Category | Guideline |
---|---|
Triangles / Frame | 200‒300 K visible triangles in a given frame.1 Use aggressive culling of view frustum, back face, and occlusion to reduce the number of actual triangles sent to the GPU. |
Draws / Frame | 500‒10001 Reduce the number of draw calls to improve performance and power. Batch draws by shader and draw front-to-back with 3D workloads (refer to 3D guide section). |
Target Refresh | At least 60 frames per second (fps), 90 fps for best experience. |
Resolution | Resolution of head-mounted display (HMD) can downscale if needed to hit 60 fps but cannot go below 80 percent of HMD resolution.1 Dynamic scaling of render target resolution can also be considered to meet frame rate requirements.1 |
Texture Budget | TBD1 |
Memory | 180‒200 MB per frame (DDR3, 1600 MHz) for 90 fps.1 |
1This data is a work in progress and is to be used as a placeholder.
Uncompressed formats—sRGB and HDR—consume greater bandwidth.
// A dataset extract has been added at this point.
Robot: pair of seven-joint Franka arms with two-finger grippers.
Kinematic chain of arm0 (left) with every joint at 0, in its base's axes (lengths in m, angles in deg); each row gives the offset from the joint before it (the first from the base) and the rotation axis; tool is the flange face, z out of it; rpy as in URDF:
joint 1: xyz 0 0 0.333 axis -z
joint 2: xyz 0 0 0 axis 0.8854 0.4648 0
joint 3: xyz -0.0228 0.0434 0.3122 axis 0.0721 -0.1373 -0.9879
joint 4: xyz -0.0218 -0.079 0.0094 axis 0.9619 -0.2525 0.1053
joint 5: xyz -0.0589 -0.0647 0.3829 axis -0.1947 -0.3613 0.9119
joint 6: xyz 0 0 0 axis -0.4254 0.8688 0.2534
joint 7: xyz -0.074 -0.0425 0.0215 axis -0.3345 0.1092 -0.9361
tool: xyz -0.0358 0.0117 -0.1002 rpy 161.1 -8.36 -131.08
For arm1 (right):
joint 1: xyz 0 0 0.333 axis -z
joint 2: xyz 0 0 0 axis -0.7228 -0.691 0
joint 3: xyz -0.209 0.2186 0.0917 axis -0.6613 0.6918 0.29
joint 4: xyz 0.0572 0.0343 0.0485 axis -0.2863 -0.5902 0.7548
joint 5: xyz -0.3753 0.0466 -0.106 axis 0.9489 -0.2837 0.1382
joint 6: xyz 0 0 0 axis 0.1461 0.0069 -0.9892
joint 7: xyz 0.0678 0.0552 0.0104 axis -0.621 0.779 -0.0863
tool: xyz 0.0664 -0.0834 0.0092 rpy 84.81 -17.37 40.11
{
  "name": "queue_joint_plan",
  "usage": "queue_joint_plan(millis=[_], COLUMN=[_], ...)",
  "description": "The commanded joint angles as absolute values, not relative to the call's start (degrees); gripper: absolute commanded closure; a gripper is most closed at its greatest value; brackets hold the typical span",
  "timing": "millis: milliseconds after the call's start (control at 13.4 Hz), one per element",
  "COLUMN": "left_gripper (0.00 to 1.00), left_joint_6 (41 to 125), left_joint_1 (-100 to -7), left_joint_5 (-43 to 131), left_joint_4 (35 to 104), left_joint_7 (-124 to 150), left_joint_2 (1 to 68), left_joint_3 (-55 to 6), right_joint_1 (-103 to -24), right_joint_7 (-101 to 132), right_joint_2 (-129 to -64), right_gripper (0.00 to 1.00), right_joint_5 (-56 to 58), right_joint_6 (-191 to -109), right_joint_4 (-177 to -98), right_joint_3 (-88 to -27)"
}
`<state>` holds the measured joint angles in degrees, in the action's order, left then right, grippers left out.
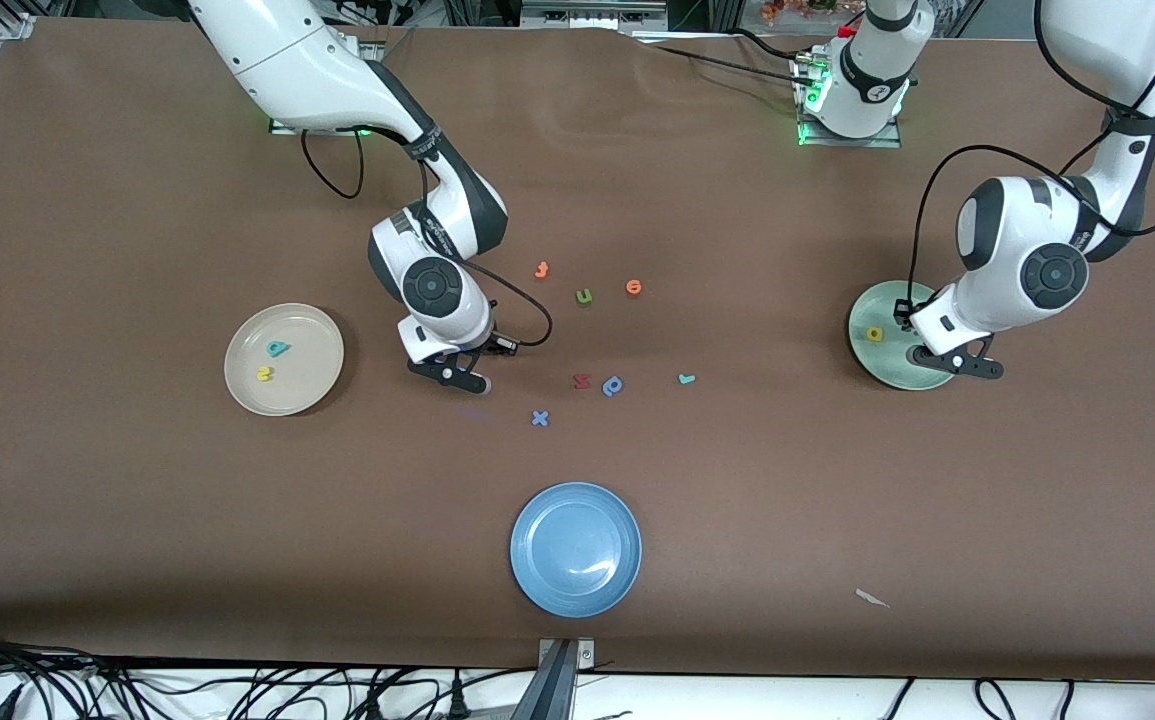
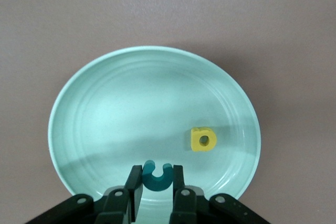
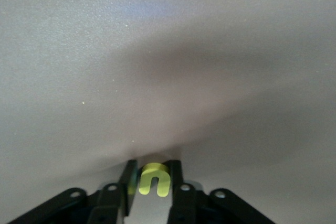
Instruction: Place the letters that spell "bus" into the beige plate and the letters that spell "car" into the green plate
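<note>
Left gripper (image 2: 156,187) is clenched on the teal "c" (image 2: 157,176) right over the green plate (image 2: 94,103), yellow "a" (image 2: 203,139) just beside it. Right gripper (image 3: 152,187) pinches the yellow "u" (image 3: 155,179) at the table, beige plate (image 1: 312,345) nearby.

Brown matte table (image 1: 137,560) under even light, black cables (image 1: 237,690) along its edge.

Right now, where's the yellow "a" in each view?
Front view: yellow "a" in the green plate, beside the left end effector.
Left wrist view: in the green plate, beside the held teal "c".
Right wrist view: not in it.
Shared landmark: green plate.
</note>
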<state>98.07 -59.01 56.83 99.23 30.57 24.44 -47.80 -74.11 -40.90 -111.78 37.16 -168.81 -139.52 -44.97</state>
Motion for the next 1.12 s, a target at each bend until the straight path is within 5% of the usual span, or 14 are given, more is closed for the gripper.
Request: queue_joint_plan(millis=[0, 75, 298, 597, 746, 895, 1044], left_gripper=[0.91, 0.68, 0.31, 0.26, 0.2, 0.0, 0.0], left_joint_6=[98.96, 98.87, 98.34, 98.34, 98.25, 98.25, 97.99], left_joint_1=[-59.76, -59.76, -59.67, -59.58, -59.23, -58.7, -57.21], left_joint_5=[58.45, 58.45, 58.01, 57.83, 56.61, 50.57, 44.76], left_joint_4=[100.17, 100.08, 99.65, 99.56, 98.86, 97.72, 96.48], left_joint_7=[31.49, 31.49, 31.32, 31.32, 31.32, 31.41, 34.02], left_joint_2=[23.6, 23.43, 23.07, 23.07, 22.37, 22.19, 22.72], left_joint_3=[-47.32, -47.32, -47.06, -46.8, -44.01, -41.09, -41.08], right_joint_1=[-74.06, -74.06, -74.06, -73.98, -73.97, -73.8, -73.54], right_joint_7=[-41.4, -41.4, -40.7, -35.27, -26.85, -16.75, -9.44], right_joint_2=[-111.29, -110.94, -108.39, -107.33, -106.28, -106.19, -106.54], right_gripper=[0.81, 0.81, 0.81, 0.81, 0.81, 0.81, 0.81], right_joint_5=[37.05, 37.05, 37.05, 37.75, 37.75, 37.4, 37.22], right_joint_6=[-168.91, -168.56, -164.62, -153.37, -150.2, -147.9, -147.9], right_joint_4=[-140.79, -140.53, -139.05, -133.07, -132.45, -132.88, -133.93], right_joint_3=[-45.29, -45.64, -47.49, -51.7, -55.99, -61.09, -64.53])
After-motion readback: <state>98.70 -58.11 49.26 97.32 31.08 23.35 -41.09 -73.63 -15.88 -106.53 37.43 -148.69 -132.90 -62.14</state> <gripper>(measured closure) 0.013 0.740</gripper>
Use linear formats if the app becomes heavily bandwidth-bound.
We recommend that you compress textures in the geometry and use compression formats, such as DXT.x.
For example: In Unity* use the following screenshot (Project > Models > Textures) to compress textures:
For non-shared resources, to save on memory bandwidth, do not use the D3D11_RESOURCE_MISC_SHARED flag to enable compression on the resource to save on memory bandwidth.
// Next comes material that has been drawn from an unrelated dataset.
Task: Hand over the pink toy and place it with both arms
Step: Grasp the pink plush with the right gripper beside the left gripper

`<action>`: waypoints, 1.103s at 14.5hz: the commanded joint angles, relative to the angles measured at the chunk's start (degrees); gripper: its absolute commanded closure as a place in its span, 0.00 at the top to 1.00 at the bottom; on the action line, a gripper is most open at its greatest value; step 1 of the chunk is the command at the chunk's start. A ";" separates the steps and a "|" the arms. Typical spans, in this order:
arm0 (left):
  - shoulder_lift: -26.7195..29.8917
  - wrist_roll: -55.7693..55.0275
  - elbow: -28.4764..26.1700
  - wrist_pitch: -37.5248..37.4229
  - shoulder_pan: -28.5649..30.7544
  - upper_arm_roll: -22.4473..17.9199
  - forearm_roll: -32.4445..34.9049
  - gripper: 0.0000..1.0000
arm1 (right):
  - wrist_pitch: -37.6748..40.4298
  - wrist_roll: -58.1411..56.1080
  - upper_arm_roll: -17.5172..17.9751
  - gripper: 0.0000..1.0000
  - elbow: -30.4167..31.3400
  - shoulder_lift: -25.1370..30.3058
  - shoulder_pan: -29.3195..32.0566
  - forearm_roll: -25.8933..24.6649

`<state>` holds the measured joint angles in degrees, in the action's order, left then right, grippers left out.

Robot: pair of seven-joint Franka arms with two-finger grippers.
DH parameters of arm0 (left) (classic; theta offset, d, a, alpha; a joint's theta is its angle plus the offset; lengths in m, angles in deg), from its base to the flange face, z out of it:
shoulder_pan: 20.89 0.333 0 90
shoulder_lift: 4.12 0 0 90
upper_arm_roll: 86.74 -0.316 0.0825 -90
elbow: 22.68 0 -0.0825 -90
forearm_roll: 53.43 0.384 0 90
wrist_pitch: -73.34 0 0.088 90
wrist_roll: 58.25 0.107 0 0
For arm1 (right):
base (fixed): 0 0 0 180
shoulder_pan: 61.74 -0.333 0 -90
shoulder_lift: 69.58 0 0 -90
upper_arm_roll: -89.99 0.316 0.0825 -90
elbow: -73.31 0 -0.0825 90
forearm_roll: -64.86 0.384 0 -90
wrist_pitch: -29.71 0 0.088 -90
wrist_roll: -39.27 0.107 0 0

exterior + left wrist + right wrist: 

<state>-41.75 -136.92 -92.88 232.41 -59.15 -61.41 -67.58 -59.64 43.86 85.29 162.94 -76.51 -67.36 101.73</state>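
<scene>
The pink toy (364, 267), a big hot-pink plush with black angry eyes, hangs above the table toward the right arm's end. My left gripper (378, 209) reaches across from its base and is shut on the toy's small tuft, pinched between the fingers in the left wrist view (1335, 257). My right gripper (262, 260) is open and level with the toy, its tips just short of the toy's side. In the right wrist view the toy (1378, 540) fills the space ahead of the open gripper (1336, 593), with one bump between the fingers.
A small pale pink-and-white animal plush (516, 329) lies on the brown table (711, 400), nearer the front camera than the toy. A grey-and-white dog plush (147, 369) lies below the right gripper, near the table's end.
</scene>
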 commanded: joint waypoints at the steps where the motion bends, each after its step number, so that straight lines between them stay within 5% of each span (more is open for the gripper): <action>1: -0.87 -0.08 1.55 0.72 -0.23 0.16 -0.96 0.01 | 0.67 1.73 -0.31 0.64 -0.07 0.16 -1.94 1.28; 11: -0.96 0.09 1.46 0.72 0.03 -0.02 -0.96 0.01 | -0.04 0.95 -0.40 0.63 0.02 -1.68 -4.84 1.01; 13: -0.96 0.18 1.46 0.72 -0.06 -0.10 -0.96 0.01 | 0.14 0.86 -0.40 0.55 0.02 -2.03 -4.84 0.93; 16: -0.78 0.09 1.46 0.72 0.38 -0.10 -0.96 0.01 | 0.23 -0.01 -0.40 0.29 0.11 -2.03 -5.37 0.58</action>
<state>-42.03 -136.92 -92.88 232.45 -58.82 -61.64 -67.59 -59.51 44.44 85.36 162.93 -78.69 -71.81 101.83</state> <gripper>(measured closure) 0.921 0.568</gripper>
To avoid an unnecessary read/modify/write situation, the use of Render Target Write Mask (D3D11_RENDER_TARGET_BLEND_DESC) for all the channels (RGBA) is encouraged instead of using individual color components.
Lighting mode controls the lighting precomputation and composition. To save on computation during runtime, we recommend using Mixed or Baked mode instead of real time. For more information, refer to the Unity documentation: https://docs.unity3d.com/Manual/LightModes.html
The use of R10G10B10A2 over R16G16B16A16 and floating point formats is encouraged.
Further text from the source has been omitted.